● WHAT TO DO:
Could you set down the full listing, unchanged?

● DATA BLOCK:
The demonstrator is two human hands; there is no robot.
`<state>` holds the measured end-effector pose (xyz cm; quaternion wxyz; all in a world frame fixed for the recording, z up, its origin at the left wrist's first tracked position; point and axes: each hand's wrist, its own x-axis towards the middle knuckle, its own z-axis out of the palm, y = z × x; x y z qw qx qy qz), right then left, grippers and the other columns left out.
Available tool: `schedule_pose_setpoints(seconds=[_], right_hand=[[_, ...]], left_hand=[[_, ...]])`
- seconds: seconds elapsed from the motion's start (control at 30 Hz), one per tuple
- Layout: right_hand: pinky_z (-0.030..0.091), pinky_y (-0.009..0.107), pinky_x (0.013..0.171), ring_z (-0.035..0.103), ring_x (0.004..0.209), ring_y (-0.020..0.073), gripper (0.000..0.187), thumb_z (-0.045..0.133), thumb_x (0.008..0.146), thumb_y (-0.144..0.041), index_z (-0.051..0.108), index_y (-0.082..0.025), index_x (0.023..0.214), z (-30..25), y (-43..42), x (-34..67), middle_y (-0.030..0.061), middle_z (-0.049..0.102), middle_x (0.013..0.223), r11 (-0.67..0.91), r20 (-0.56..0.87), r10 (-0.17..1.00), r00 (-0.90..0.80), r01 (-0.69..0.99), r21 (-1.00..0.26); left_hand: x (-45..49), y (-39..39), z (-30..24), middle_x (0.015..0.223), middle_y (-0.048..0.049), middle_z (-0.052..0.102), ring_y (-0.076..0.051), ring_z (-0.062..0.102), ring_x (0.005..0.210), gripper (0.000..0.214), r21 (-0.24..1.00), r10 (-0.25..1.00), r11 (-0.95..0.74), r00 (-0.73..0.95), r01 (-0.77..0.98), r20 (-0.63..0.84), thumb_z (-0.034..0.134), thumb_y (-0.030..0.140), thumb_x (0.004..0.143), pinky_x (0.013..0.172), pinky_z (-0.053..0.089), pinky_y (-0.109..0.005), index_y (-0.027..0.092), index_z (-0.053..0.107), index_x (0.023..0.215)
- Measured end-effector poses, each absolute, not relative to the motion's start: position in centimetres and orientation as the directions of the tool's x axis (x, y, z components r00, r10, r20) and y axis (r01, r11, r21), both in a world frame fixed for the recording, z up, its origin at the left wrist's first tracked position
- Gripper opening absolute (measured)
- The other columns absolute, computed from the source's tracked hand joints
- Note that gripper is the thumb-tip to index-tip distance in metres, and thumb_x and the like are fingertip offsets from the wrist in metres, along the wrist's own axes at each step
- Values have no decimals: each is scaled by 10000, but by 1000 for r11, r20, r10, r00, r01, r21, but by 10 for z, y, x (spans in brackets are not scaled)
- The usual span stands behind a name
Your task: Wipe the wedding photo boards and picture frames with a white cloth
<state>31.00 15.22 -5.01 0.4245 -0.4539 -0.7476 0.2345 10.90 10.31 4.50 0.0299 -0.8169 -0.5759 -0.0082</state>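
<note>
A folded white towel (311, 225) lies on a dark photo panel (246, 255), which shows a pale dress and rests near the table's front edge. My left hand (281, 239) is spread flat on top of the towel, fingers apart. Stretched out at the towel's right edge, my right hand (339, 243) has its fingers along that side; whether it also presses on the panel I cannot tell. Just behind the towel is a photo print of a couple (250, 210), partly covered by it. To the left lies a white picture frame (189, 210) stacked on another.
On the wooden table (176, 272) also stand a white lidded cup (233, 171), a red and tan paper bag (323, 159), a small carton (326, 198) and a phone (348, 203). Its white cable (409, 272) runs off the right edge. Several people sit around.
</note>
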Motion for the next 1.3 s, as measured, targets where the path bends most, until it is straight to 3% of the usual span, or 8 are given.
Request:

● YOUR SOLUTION:
The demonstrator is two human hands; there is no robot.
`<state>` holds the measured end-effector pose (xyz cm; quaternion wxyz; all in a world frame fixed for the recording, z up, its origin at the left wrist's first tracked position; point and axes: each hand's wrist, its own x-axis towards the middle knuckle, its own z-axis out of the palm, y = z × x; x y z qw qx qy qz), right then left, grippers and the other columns left out.
Available tool: `schedule_pose_setpoints(seconds=[_], right_hand=[[_, ...]], left_hand=[[_, ...]])`
- seconds: seconds elapsed from the motion's start (control at 30 Hz), one per tuple
- Layout: right_hand: pinky_z (-0.030..0.091), pinky_y (-0.009..0.107), pinky_x (0.013..0.171), ring_z (-0.035..0.103), ring_x (0.004..0.209), ring_y (-0.020..0.073), gripper (0.000..0.187), thumb_z (-0.045..0.133), thumb_x (0.008..0.146), thumb_y (-0.144..0.041), index_z (-0.051..0.108), index_y (-0.082..0.025), index_x (0.023..0.214), z (-30..25), y (-43..42), x (-34..67), middle_y (-0.030..0.061), middle_z (-0.049..0.102), middle_x (0.013..0.223), r11 (-0.67..0.91), r20 (-0.56..0.87), r10 (-0.17..1.00), r00 (-0.90..0.80), r01 (-0.69..0.99), r21 (-1.00..0.26); left_hand: x (-45..49), y (-39..39), z (-30..24), middle_x (0.015..0.223), middle_y (-0.048..0.049), middle_z (-0.052..0.102), ring_y (-0.076..0.051), ring_z (-0.062..0.102), ring_x (0.005..0.210), gripper (0.000..0.214), r21 (-0.24..1.00), r10 (-0.25..1.00), r11 (-0.95..0.74), r00 (-0.73..0.95), r01 (-0.77..0.98), r20 (-0.63..0.84), thumb_z (-0.034..0.134), thumb_y (-0.030..0.140), thumb_x (0.004..0.143), pinky_x (0.013..0.172), pinky_z (-0.053..0.089), pinky_y (-0.109..0.005), index_y (-0.027..0.092), index_z (-0.053..0.107), index_x (0.023..0.215)
- Measured end-effector poses, each absolute, not relative to the motion's start: position in centimetres and orientation as the directions of the tool's x axis (x, y, z components r00, r10, r20) and y axis (r01, r11, r21), both in a world frame fixed for the recording, z up, its origin at the left wrist's first tracked position
- Gripper opening absolute (measured)
- The other columns absolute, computed from the source's tracked hand joints
- Note that gripper is the thumb-tip to index-tip distance in metres, and thumb_x and the like are fingertip offsets from the wrist in metres, along the wrist's own axes at each step
- Values have no decimals: each is scaled by 10000, but by 1000 for r11, r20, r10, r00, r01, r21, but by 10 for z, y, x (spans in brackets are not scaled)
- The usual span stands behind a name
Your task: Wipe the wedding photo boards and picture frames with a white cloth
<state>31.00 15.22 -5.01 0.4245 -0.4539 -0.7476 0.2345 10.90 10.31 4.50 0.0299 -0.8169 -0.5759 -0.0082</state>
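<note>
A folded white towel (311, 225) lies on a dark photo panel (246, 255), which shows a pale dress and rests near the table's front edge. My left hand (281, 239) is spread flat on top of the towel, fingers apart. Stretched out at the towel's right edge, my right hand (339, 243) has its fingers along that side; whether it also presses on the panel I cannot tell. Just behind the towel is a photo print of a couple (250, 210), partly covered by it. To the left lies a white picture frame (189, 210) stacked on another.
On the wooden table (176, 272) also stand a white lidded cup (233, 171), a red and tan paper bag (323, 159), a small carton (326, 198) and a phone (348, 203). Its white cable (409, 272) runs off the right edge. Several people sit around.
</note>
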Motion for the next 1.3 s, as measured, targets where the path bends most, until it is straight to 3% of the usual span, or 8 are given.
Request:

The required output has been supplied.